(INSTRUCTIONS FOR THE TASK)
Once you reach the line containing "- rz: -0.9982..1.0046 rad" in the entries below, write out that line and each one after it down to the line containing "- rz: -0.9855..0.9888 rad", exactly and with nothing added.

BEGIN MATERIAL FOR THIS TASK

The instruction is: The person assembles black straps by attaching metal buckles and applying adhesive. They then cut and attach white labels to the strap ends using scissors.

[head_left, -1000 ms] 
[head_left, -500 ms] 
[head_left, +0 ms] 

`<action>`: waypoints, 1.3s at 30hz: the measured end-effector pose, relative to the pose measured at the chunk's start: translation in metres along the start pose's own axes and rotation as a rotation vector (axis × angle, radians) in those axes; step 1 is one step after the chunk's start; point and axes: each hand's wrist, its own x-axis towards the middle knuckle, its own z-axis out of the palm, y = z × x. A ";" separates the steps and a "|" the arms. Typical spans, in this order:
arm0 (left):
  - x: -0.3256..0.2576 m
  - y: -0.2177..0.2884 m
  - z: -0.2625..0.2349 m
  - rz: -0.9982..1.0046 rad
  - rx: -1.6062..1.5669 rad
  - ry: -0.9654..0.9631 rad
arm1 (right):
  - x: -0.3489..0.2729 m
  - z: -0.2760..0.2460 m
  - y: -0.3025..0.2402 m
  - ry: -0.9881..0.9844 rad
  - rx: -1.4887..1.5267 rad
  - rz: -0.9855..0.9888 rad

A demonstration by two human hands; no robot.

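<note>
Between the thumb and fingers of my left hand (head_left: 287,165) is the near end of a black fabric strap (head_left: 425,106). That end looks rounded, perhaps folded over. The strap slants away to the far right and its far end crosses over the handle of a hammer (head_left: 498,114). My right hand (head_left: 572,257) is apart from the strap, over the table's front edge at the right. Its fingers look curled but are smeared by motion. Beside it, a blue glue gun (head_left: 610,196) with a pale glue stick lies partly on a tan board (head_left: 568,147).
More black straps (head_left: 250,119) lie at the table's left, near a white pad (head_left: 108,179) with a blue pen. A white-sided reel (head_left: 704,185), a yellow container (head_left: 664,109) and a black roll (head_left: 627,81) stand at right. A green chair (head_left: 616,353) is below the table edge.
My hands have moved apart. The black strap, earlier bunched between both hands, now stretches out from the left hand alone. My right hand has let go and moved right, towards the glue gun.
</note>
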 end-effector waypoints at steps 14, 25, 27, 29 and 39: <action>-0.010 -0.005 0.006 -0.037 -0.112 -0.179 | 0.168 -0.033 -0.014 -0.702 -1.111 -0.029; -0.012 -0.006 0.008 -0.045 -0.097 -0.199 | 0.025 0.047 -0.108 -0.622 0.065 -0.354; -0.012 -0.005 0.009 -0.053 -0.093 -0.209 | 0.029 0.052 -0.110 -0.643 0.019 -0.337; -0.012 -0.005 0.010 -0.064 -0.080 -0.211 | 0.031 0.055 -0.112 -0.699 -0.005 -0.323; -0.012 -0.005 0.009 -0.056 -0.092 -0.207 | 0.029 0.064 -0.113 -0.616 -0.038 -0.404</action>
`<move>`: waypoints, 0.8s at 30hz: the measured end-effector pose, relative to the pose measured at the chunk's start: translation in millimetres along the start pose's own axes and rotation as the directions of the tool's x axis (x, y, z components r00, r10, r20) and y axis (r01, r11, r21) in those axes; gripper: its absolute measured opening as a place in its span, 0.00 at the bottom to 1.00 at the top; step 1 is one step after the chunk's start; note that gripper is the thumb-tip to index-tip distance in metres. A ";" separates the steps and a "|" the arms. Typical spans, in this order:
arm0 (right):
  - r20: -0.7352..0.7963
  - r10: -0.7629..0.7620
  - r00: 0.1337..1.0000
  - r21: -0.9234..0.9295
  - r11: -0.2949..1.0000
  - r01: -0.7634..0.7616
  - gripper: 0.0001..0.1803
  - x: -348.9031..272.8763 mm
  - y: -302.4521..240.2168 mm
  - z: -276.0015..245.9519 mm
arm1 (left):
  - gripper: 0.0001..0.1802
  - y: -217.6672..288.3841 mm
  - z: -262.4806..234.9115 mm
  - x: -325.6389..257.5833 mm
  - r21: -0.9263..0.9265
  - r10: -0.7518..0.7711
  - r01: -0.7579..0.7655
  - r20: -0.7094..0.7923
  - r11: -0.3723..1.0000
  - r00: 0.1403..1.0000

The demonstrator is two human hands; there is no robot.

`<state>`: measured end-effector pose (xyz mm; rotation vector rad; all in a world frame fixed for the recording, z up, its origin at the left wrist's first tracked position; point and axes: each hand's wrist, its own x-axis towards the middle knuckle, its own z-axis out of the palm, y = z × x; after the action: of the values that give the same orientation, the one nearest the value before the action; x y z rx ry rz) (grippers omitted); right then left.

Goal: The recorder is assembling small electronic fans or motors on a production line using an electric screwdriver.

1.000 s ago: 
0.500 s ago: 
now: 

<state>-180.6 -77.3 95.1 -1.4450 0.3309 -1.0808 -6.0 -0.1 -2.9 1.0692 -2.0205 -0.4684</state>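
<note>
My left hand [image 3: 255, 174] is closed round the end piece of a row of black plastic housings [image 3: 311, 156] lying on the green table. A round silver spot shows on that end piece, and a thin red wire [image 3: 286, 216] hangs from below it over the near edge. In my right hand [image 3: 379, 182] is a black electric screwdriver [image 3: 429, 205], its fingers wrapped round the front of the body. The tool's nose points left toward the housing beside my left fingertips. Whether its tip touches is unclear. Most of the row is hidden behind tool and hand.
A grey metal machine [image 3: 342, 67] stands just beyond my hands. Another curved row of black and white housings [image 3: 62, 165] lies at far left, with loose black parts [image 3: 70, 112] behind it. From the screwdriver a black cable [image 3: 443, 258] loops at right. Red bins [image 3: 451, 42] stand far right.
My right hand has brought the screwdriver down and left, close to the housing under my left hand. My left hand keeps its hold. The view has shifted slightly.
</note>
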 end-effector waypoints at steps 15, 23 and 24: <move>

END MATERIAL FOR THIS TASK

(REPLY TO THE TASK)
  - rz: -0.9982..1.0046 rad
  - rx: -1.6062..1.5669 rad
  - ry: -0.9654..0.9631 rad
arm1 (right):
  - x: -0.3489..0.2729 m
  - z: -0.2760..0.2460 m
  - y: -0.3025..0.2402 m
  - ry: -0.9881..0.9844 rad
  - rx: -1.4887..1.5267 rad
  - rz: -0.9855..0.9888 rad

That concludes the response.